このままノリで押し切って、配信を終わらせる流れにしてやろう。
僕は自力の笑顔を続ける。
「感想はコメントに。面白かった方は、グッドボタンを押して好評価。チャンネル登録お願いします!」
「お、おう。チャンネル登録お願いします!」
「それでは次回、またお会いしましょう!」
「ばいタロ~。って、人の配信、終わらせようとすんなよ。って、なに、お前、そう言うノリなの?」
エモート『虚無』。
「だ、だから、その顔、やめろよ」
エモート『虚無』。
「お、おい……」
エモート『虚無』。
「くそっ! とんでもねえやつに突しちまった! じゃあ、配信、いったん終了します! 続きが気になる方は、チャンネル登録お願いします! ばいタロ~」
よし。迷惑YaaTuberが根負けして配信を終えたぞ。
男はスマホをしまうと、はあ……と大きな溜め息を吐いた。
「いや、まじでお前、なんなの?」
「あ、はい……。本当に、ただ無実の罪で晒されて炎上しているだけの、VTuberオタクです」
「え? そうなの? マジで?」
「はい……。先生にも確認して、部費が盗まれていないことはちゃんと確認してもらっています」
「お前、それを配信中にもっと強く言えよ。つっても、視聴者一〇〇人しかいねえけど……」
「え。生配信の視聴者で一〇〇人って凄くないですか?」
「え? そう?」
「そうですよ。内容的に、告知していない生配信ですよね? それで一〇〇人集まるってことはチャンネル登録者が数万人でしょうし、YaaTuber全体でも上位数パーセントの人気配信者じゃないですか」
「そ、そうかな。いや、そうなんだよ。知り合いに言ってもさ、同接一〇〇人はしょぼいって言われるしさー。ビカピンみたいなことしたら、もっと視聴者増えるよって言われるしさー」
「僕も、クビになる前は配信部にいたので、そういうの分かります」
「え? クビって何?」
「なんなんでしょうね……。僕がクビになったあと炎上していたから本当に配信部の件、関係ないんですよ」
「お前さー。それを配信中に言えよ。今から撮り直すか?」
「ありがとうございます。でも、炎上したときに本人から反論すると、もっと炎上しますし」
「そっか……。そうだよな。なんていうか、悪かったな。いや、俺の経験的にさ、ぱじめちゃんが自分の失言で炎上した記事を流すために、お前を炎上させている感があるんだよな」
「そうなんですよ!」
と、僕はつい声を大きくしてしまう。
予想外のところで理解者が現れたような気がして、ついテンションが上がってしまったのだ。

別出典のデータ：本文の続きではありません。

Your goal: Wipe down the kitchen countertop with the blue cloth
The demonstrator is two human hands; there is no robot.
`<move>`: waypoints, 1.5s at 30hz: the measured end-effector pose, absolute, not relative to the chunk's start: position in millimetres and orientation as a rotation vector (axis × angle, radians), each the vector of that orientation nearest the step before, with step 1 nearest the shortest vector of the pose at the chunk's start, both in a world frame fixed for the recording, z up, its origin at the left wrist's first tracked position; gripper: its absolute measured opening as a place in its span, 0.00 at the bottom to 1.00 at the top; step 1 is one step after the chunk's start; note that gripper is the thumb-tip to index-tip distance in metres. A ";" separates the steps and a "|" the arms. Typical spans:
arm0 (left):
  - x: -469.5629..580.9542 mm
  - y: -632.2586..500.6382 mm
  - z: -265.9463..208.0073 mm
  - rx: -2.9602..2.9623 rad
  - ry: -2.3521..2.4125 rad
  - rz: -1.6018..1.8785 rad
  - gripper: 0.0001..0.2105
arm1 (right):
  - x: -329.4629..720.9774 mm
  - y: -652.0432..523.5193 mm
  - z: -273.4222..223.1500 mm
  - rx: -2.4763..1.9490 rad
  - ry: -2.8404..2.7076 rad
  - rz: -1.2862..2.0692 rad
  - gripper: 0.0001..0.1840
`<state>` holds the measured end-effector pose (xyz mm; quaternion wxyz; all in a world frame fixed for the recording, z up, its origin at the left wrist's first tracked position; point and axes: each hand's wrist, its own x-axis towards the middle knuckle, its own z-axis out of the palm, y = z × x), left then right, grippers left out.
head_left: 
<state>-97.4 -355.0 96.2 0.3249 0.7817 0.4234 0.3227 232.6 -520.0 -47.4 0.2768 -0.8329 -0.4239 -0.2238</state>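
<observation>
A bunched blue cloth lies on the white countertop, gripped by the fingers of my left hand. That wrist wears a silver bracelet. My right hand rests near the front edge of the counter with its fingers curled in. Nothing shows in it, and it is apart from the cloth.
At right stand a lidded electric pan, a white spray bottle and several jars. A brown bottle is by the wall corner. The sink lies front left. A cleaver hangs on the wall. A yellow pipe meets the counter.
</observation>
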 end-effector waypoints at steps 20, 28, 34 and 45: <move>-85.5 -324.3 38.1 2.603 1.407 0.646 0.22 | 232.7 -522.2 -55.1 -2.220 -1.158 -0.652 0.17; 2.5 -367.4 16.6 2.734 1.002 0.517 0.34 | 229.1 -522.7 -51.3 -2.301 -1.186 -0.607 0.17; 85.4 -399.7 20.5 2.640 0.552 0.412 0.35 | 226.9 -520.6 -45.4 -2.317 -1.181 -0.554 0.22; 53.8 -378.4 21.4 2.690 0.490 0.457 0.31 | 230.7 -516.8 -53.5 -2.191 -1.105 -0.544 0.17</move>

「ぱじめちゃんの失言は目撃者が一〇〇人はいるはずなのに、なんの証拠もない僕の窃盗の方が大きく炎上しているの、不自然なんですよね」
「おう。……なんていうか俺が言うのも変だけど、俺みたいなやつが増えてくるかもしれないから教えておくと、お前の対応、一〇〇点だったぞ。めっちゃ、やりにくかった。怒らせて面白い絵を撮りたかったけど、ぜんぜん上手くいかなかった」
「あ、はい」
エモート『虚無』。
「それな! マジで怖えよ。困ったときは、それで逃げろ。俺等は録れ高つぶされるのが、一番困るから。編集点を与えないように、ずっとその顔してろ」
「はい。助言、ありがとうございます」
「ほれ」
男が何か小さな紙を出してきた。名刺だ。
「真相を語ります的な配信をしたくなったら連絡くれよ。絶対に俺を呼べよ」
「あ。どうも。ありがとうございます」
「おう。じゃあな。また来るかもしれないから、そんときはよろしくな」
エモート『虚無』。
「だから、それえっ! なんなん、お前! すげえな! そのメンタル、逆に尊敬する!」
あっさりと男は去っていった。意外とまともな人だったな……。